■ **REQUIRED ACTION**
Everything in the listing that follows should be reproduced exactly except the pictures.

■ **DATA BELOW**
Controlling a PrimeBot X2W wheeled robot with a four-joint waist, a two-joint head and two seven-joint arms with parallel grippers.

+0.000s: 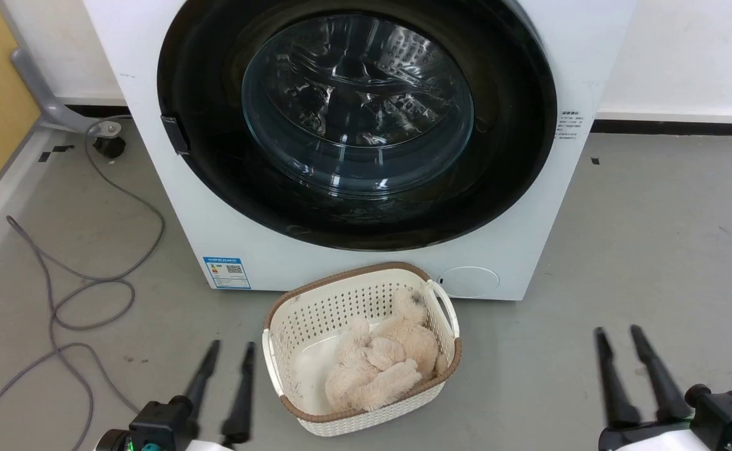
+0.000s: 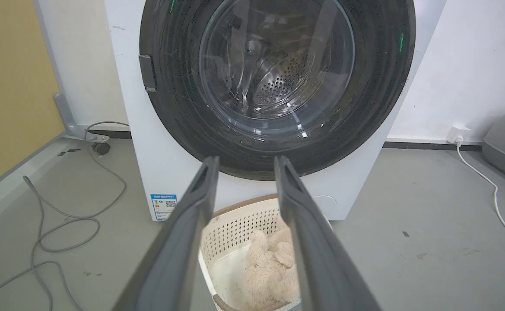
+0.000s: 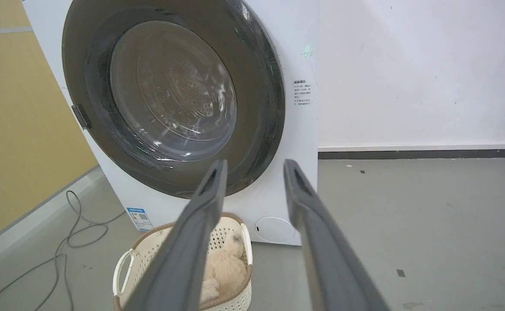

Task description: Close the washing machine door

■ **RESULT BELOW**
Controlling a PrimeBot X2W wheeled robot with a four-joint waist, a two-joint head and two seven-joint arms with parallel grippers.

+0.000s: 
+0.000s: 
+0.000s: 

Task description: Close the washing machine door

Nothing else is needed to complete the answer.